* **WORK INSTRUCTION**:
Copy out each line of the data that includes the string "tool".

-- DATASET EXTRACT follows --

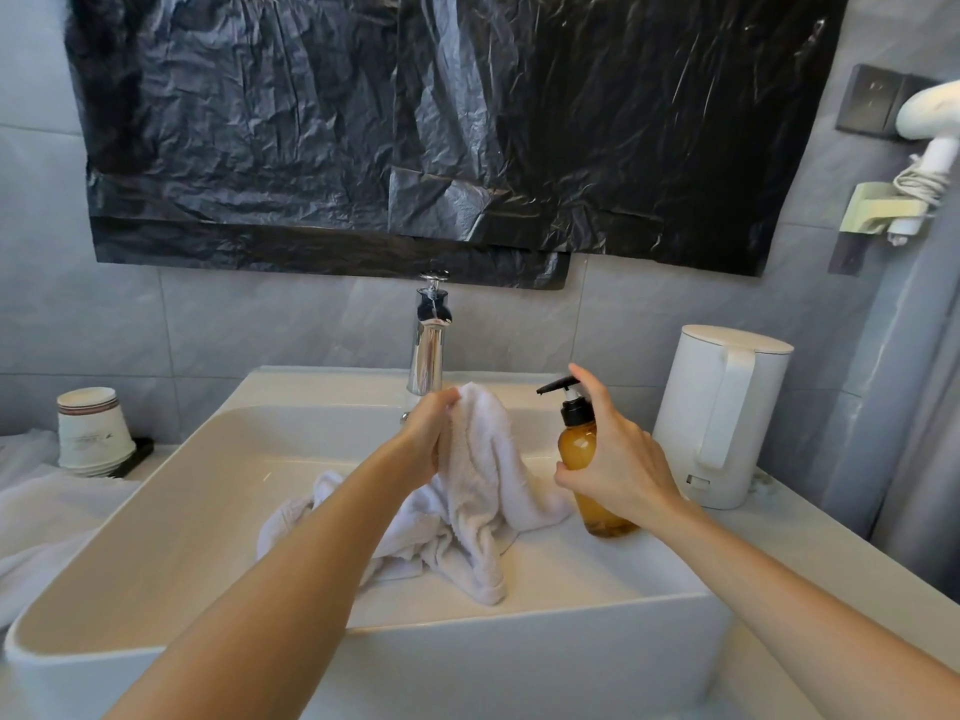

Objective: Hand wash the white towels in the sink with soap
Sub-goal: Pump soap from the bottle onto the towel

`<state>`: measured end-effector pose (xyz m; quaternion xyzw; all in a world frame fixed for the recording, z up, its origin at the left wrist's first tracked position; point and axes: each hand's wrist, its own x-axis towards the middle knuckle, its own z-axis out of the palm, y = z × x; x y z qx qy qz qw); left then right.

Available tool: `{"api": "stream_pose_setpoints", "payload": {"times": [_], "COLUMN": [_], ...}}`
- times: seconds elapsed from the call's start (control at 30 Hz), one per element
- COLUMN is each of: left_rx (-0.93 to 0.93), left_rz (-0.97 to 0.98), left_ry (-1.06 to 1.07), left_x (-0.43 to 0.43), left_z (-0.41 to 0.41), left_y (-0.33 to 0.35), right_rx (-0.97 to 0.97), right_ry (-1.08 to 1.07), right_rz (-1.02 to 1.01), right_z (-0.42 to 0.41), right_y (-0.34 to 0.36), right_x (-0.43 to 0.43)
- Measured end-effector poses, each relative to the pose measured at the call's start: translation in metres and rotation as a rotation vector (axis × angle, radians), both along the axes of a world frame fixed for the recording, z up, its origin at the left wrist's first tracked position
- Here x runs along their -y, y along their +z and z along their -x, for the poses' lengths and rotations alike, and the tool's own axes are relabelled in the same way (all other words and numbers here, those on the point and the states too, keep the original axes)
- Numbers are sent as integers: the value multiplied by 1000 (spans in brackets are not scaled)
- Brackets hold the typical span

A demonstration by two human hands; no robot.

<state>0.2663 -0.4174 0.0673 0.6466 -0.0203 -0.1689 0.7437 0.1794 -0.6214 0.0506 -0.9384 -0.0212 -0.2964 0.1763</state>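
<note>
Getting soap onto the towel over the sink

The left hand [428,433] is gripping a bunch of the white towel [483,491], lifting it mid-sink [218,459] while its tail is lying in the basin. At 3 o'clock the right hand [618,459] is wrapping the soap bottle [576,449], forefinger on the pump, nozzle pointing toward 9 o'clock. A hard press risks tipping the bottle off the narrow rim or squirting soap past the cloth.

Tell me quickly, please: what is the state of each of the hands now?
Left hand: closed, gripping the white towel, lifted above the sink.
Right hand: closed round the amber soap bottle, forefinger on its pump.
</note>
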Motion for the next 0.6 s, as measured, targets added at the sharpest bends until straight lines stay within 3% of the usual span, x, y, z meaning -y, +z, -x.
{"api": "stream_pose_setpoints", "payload": {"times": [0.13, 0.37, 0.6], "left_rx": [16, 85, 100], "left_rz": [-38, -5, -14], "left_ry": [13, -84, 27], "left_x": [1, 3, 3], "left_z": [-2, -6, -21], "left_y": [-2, 2, -9], "right_rx": [93, 187, 283], "right_ry": [-39, 13, 6], "right_rz": [-155, -177, -258], "right_z": [-4, -44, -118], "right_y": [13, 47, 57], "right_x": [2, -18, -29]}}
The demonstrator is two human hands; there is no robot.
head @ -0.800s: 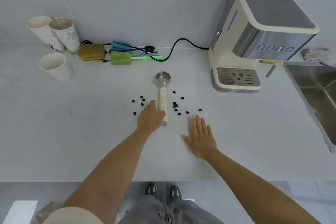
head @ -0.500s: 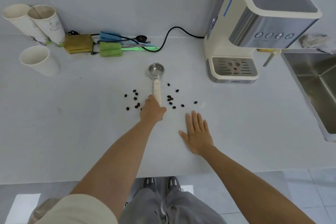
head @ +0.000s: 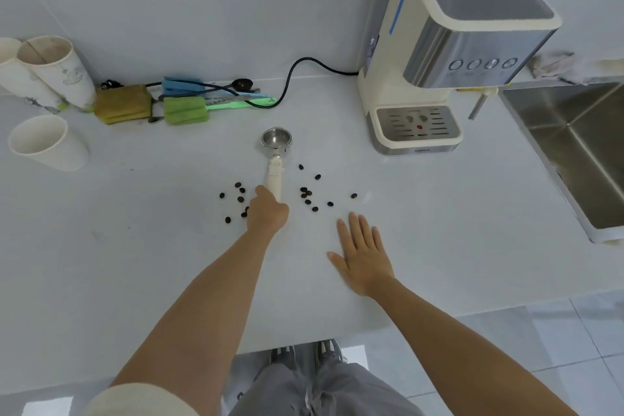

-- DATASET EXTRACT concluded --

* **SOLUTION FOR THIS EXERCISE**:
Available tool: `{"api": "stream_pose_setpoints", "payload": {"times": [_], "COLUMN": [_], ...}}`
- Here x runs along their -y, y along their +z and z along their -x, for the poses' lengths and rotations alike, and the tool's own axes are relabelled in the same way (all other words and numbers here, those on the point and the states too, keep the original axes)

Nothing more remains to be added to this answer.